● **Task directions**: Repeat the following data exactly, omitting pictures.

Start of Material for this exercise

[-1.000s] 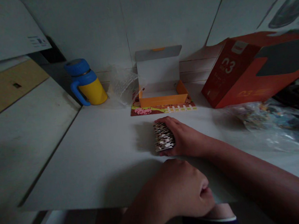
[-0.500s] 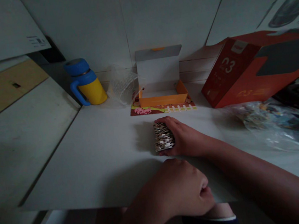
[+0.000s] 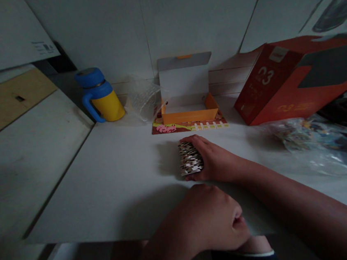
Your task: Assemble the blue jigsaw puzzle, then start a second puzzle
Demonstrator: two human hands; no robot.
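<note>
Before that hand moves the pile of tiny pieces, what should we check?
1. Right hand wraps the stack of pieces, fingers round its far side: ok.
2. Stack holds together, no loose bits beside it: ok.
3. White board lies flat under it: ok.
4. Orange box lid up: ok.
5. Left hand in a fist, anything inside: cannot tell.
6. Mug stands well apart: ok.
</note>
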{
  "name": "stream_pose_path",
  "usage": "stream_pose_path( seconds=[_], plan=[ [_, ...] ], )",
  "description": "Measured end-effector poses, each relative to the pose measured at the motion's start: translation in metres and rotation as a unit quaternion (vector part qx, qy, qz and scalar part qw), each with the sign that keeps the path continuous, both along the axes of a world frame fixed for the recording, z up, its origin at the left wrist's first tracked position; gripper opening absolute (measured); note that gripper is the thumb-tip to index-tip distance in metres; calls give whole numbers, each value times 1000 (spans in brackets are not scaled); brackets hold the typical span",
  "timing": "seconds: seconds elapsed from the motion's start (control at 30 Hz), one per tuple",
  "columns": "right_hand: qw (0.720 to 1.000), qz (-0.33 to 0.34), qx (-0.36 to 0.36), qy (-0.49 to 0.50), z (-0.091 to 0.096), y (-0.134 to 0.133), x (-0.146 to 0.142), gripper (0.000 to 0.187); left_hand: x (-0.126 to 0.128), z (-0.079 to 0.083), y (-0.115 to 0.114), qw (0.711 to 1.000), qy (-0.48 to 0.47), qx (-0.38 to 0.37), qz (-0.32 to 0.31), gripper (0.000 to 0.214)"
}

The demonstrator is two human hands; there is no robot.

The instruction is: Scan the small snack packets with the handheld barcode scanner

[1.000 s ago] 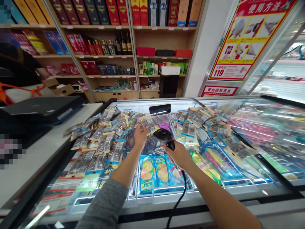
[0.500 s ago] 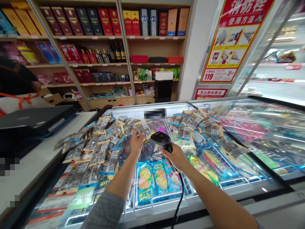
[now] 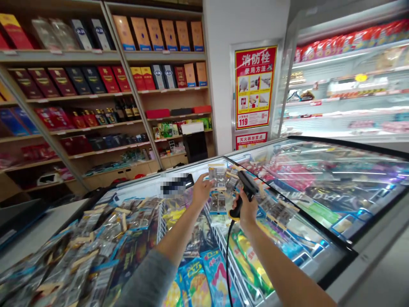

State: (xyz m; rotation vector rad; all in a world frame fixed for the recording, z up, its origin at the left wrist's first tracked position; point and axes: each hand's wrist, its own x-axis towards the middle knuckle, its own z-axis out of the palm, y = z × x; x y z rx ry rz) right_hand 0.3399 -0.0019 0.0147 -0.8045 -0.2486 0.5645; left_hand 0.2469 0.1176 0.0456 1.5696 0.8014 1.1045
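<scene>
My left hand is lifted above the freezer lid and pinches a clear snack packet with a tan header card, held upright. My right hand grips a black corded barcode scanner by its handle. The scanner's head sits just right of the packet and tilts toward it. Its black cable hangs down along my right forearm. Many similar silver packets lie spread over the glass lid of the chest freezer at the lower left.
Frozen treats in bright wrappers show through the glass below my arms. Wooden shelves of boxed goods and bottles fill the back wall. A red fire-hydrant poster hangs on a pillar, and an open refrigerated case stands at the right.
The view swung left and upward. My left hand lifted a packet off the pile and holds it up, and my right hand raised the scanner beside it.
</scene>
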Motion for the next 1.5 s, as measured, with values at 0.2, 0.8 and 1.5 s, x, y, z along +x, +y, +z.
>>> stream_pose_path(
  seconds=[0.2,0.8,1.5],
  plan=[
    [997,-57,-48,28,-4,10,21,43,90,15,5,966,190,174,-18,24],
    [997,4,-46,-58,-7,-3,-19,41,-133,49,-18,924,292,226,100,27],
    [856,478,-100,-171,-2,2,-347,36,-433,-21,-30,853,395,23,340,10]
  ],
)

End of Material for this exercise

● **Answer section**:
[-1.000s] 
[-0.500s] 
[+0.000s] 
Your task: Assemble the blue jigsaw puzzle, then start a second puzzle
Demonstrator: two human hands; no robot.
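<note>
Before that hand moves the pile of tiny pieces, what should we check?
1. Right hand wraps the stack of pieces, fingers round its far side: ok.
2. Stack holds together, no loose bits beside it: ok.
3. White board lies flat under it: ok.
4. Orange box lid up: ok.
5. Left hand in a fist, anything inside: cannot tell.
6. Mug stands well apart: ok.
</note>
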{
  "name": "stream_pose_path",
  "usage": "stream_pose_path( seconds=[_], plan=[ [_, ...] ], )",
  "description": "Measured end-effector poses, each relative to the pose measured at the motion's start: translation in metres and rotation as a unit quaternion (vector part qx, qy, qz and scalar part qw), each with the sign that keeps the path continuous, both along the axes of a world frame fixed for the recording, z up, its origin at the left wrist's first tracked position; gripper opening absolute (measured); note that gripper is the thumb-tip to index-tip distance in metres; calls give whole numbers, each value times 1000 (spans in brackets are not scaled); brackets hold the typical span",
  "timing": "seconds: seconds elapsed from the motion's start (control at 30 Hz), one per tuple",
  "columns": "right_hand: qw (0.720 to 1.000), qz (-0.33 to 0.34), qx (-0.36 to 0.36), qy (-0.49 to 0.50), z (-0.091 to 0.096), y (-0.134 to 0.133), x (-0.146 to 0.142), gripper (0.000 to 0.187); left_hand: x (-0.126 to 0.128), z (-0.079 to 0.083), y (-0.115 to 0.114), qw (0.711 to 1.000), qy (-0.48 to 0.47), qx (-0.38 to 0.37), qz (-0.32 to 0.31), gripper (0.000 to 0.214)"
}

The demonstrator is two human hands; there is no robot.

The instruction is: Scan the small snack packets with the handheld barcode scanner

[1.000 s ago] 
[0.500 s ago] 
[now] 

State: (xyz m; rotation vector rad; all in a world frame fixed for the recording, z up, its origin at the left wrist's first tracked position; point and axes: each hand's wrist, its own x-axis towards the middle knuckle, its own z-axis out of the palm, y = z × x; x y z rx ry rz) right_hand 0.3399 -0.0019 0.0147 -0.8045 -0.2486 0.5645; left_hand 0.2469 0.1176 0.0456 1.5696 0.8014 1.1045
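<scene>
My left hand is lifted above the freezer lid and pinches a clear snack packet with a tan header card, held upright. My right hand grips a black corded barcode scanner by its handle. The scanner's head sits just right of the packet and tilts toward it. Its black cable hangs down along my right forearm. Many similar silver packets lie spread over the glass lid of the chest freezer at the lower left.
Frozen treats in bright wrappers show through the glass below my arms. Wooden shelves of boxed goods and bottles fill the back wall. A red fire-hydrant poster hangs on a pillar, and an open refrigerated case stands at the right.
The view swung left and upward. My left hand lifted a packet off the pile and holds it up, and my right hand raised the scanner beside it.
</scene>
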Motion for the next 1.5 s, as measured, with values at 0.2, 0.8 and 1.5 s, x, y, z along +x, +y, +z.
>>> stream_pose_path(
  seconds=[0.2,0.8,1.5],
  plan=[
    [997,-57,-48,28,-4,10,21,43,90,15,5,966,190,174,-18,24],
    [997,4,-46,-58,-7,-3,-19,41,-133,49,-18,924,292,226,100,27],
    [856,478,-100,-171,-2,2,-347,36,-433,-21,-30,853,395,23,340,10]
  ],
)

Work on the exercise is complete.